__About this task__
Where does "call" appear in the data? Return each line that holds it.

__Exercise data__

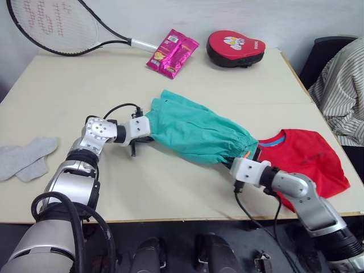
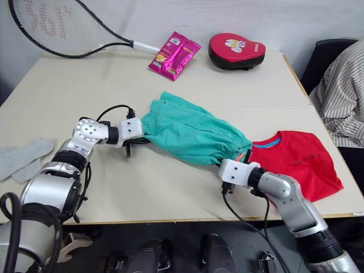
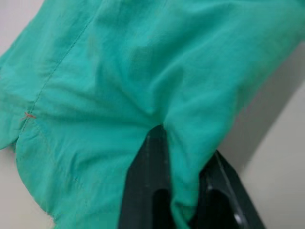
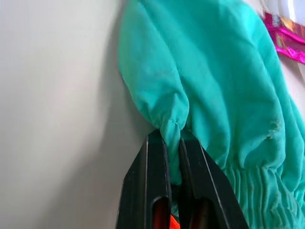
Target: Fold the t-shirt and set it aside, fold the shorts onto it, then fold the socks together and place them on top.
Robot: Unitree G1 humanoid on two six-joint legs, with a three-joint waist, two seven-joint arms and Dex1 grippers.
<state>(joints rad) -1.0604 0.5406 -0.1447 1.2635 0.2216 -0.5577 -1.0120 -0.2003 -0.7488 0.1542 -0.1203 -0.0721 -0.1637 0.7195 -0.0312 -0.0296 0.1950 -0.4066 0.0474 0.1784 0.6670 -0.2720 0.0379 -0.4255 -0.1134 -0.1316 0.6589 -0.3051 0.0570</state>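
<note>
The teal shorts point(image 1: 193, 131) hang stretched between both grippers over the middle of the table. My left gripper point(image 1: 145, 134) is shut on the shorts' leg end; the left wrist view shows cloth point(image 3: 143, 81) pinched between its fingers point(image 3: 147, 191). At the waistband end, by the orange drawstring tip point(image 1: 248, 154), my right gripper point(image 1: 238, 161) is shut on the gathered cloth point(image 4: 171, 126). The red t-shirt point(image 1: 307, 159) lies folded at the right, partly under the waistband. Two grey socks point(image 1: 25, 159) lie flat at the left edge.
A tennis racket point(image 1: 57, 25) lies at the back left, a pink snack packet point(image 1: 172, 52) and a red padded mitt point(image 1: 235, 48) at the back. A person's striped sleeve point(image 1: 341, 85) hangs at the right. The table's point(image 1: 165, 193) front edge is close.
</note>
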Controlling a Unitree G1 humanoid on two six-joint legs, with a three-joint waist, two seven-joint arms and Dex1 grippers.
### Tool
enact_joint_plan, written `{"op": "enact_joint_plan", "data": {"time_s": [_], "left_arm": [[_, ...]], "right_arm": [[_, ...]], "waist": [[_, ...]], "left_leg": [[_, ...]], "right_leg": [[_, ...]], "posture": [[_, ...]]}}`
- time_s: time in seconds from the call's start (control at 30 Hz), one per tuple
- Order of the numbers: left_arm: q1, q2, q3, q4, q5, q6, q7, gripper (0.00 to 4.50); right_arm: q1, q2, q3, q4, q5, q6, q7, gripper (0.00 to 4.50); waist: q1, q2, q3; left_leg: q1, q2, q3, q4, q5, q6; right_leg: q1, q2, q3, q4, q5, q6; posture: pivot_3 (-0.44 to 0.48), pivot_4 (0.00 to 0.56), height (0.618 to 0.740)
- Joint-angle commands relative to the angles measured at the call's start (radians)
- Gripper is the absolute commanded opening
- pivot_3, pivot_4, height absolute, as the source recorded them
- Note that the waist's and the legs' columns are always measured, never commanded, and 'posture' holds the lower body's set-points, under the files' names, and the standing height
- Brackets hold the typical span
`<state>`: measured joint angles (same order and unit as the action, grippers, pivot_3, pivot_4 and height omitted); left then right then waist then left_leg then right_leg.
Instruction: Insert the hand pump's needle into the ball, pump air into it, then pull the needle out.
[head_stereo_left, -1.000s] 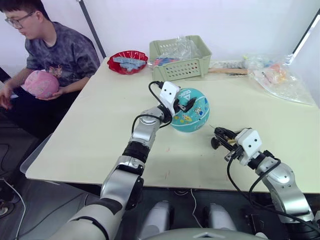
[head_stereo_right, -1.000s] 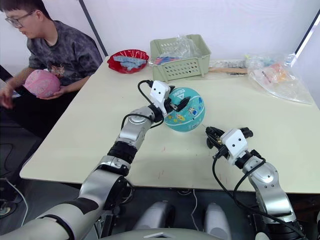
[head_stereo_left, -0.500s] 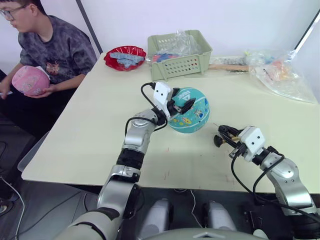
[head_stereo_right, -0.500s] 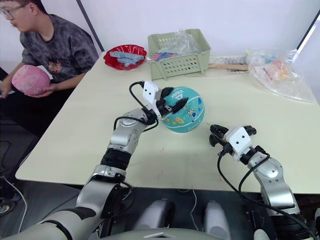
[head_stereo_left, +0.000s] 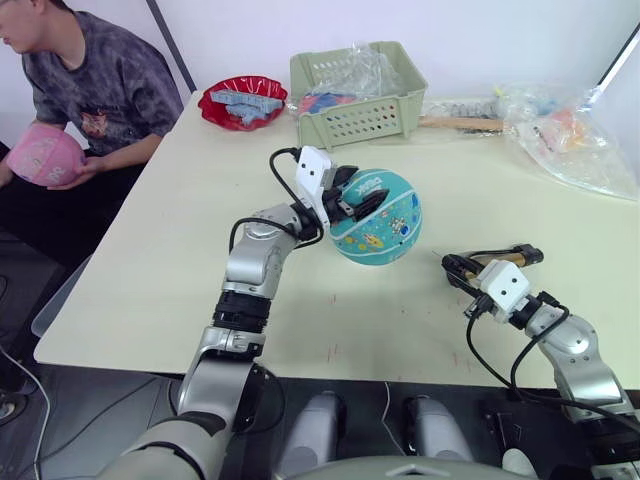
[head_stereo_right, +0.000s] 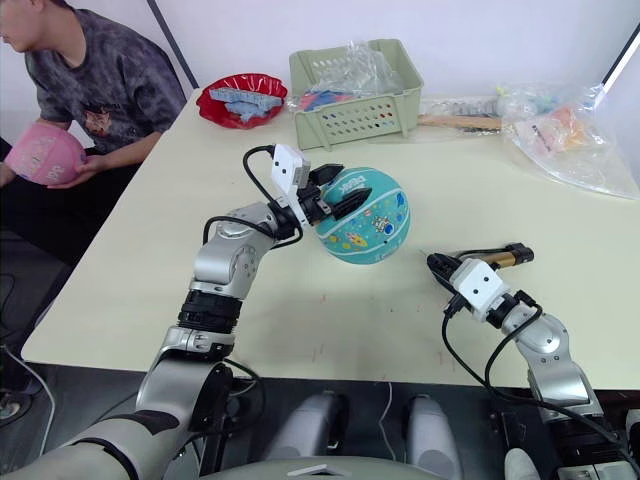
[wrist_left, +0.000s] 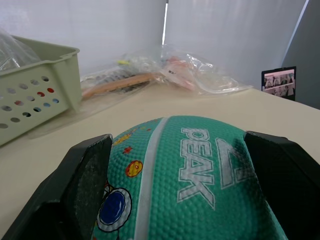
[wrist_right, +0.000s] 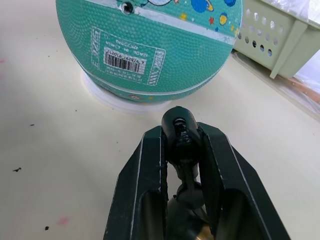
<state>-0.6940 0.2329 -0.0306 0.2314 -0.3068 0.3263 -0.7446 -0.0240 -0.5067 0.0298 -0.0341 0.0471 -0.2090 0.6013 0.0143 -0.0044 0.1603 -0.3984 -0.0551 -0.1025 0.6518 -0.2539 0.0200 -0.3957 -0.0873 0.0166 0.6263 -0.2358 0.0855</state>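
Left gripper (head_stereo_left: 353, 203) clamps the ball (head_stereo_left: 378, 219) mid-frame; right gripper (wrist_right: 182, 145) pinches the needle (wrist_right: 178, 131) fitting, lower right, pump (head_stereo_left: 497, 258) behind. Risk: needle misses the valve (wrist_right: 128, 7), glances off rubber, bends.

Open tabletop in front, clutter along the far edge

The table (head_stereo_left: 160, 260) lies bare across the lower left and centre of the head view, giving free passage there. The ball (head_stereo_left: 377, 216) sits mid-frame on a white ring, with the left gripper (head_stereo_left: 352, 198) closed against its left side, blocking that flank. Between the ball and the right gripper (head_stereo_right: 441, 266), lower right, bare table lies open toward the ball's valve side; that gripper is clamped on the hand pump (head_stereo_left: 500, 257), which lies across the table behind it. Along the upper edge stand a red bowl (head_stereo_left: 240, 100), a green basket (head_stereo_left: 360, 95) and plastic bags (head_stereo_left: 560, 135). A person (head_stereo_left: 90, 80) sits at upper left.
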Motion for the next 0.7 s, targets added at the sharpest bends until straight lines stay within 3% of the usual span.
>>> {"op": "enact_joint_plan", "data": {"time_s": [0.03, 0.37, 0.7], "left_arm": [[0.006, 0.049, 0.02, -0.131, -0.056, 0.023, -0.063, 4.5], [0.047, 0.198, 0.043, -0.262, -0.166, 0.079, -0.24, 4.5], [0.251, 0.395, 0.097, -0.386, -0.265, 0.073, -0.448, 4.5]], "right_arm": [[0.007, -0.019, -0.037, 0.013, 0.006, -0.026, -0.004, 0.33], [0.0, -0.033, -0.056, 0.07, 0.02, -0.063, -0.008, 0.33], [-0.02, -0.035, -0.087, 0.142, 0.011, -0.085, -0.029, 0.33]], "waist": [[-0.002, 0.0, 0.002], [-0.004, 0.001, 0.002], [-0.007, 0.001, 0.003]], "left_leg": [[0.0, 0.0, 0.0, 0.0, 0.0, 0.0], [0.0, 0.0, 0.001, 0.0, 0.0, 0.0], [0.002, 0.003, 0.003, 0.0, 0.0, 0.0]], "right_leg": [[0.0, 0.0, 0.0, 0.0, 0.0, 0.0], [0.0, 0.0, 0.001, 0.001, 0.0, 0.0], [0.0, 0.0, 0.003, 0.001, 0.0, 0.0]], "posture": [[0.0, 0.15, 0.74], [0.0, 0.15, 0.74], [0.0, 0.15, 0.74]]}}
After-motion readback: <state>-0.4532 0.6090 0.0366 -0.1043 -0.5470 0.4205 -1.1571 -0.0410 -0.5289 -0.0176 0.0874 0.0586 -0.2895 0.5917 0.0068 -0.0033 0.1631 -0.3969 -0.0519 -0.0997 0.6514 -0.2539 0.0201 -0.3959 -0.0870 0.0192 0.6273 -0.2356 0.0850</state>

__The answer__
- time_s: time in seconds from the call's start (control at 30 Hz), one per tuple
- Joint-angle commands relative to the angles measured at the call's start (radians)

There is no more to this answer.